## Source records:
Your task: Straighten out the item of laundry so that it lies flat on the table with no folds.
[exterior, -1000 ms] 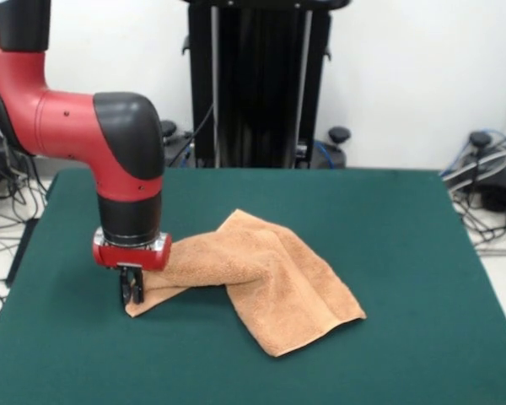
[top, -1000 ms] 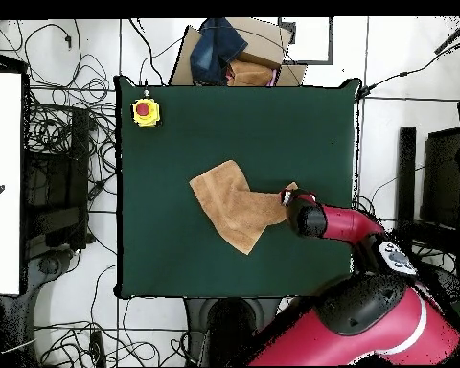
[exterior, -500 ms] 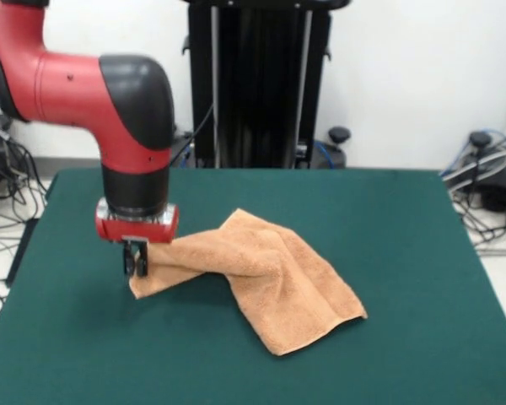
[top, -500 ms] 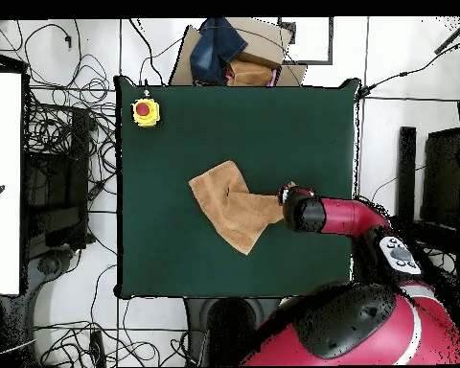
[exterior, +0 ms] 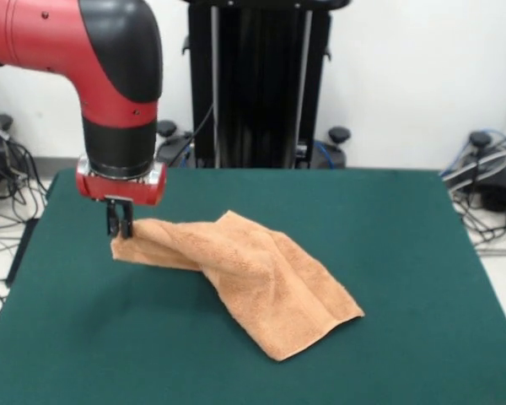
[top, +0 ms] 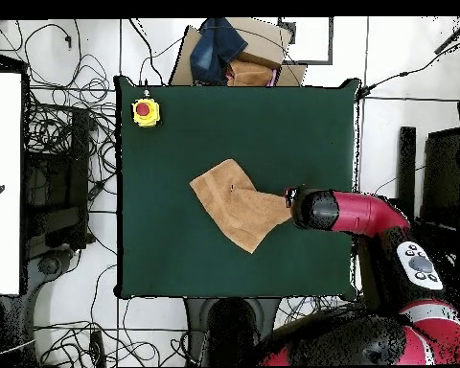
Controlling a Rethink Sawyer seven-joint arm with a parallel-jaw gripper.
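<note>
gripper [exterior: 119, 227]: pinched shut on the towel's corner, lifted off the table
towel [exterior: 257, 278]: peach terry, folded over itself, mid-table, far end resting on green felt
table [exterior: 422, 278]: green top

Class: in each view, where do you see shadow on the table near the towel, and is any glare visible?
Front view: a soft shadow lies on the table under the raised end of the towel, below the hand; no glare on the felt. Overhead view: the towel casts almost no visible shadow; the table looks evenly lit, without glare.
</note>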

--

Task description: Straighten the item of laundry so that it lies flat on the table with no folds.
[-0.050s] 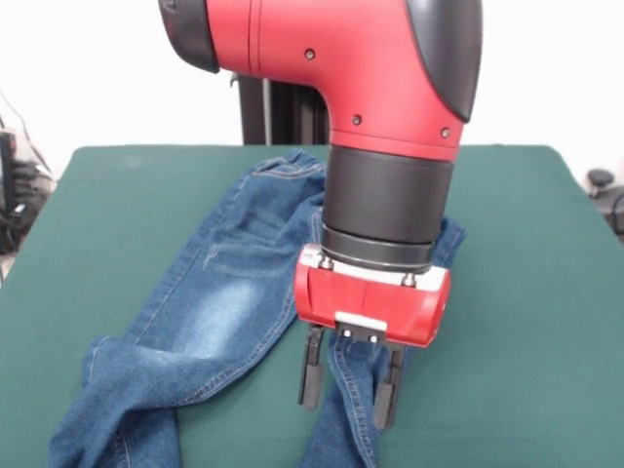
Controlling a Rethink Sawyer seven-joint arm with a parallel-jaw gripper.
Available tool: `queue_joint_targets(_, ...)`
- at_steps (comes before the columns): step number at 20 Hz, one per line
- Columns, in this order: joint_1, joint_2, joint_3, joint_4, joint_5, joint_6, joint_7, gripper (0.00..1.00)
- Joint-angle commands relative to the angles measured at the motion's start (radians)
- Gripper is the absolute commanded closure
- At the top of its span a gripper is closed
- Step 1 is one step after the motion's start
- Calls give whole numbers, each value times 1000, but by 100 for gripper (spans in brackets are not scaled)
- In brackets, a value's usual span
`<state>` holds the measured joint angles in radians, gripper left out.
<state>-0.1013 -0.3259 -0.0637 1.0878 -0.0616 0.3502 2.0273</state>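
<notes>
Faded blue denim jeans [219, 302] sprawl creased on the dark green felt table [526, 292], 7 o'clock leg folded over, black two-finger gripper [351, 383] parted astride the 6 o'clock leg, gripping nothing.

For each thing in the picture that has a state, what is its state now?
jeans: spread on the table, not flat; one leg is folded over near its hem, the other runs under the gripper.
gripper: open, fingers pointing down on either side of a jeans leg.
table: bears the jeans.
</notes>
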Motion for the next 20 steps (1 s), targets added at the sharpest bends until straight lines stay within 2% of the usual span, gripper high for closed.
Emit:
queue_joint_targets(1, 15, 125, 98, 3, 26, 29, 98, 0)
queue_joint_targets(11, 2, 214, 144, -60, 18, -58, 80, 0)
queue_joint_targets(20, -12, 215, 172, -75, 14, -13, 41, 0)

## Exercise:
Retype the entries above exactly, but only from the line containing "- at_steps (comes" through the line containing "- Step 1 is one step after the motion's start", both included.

## Answer for the task:
- at_steps (comes before the columns): step number at 20 Hz, one per line
- Columns, in this order: joint_1, joint_2, joint_3, joint_4, joint_5, joint_6, joint_7, gripper (0.00..1.00)
- Joint-angle commands relative to the angles measured at the motion's start (radians)
- Gripper is the absolute commanded closure
- At the top of its span a gripper is closed
- Step 1 is one step after the motion's start

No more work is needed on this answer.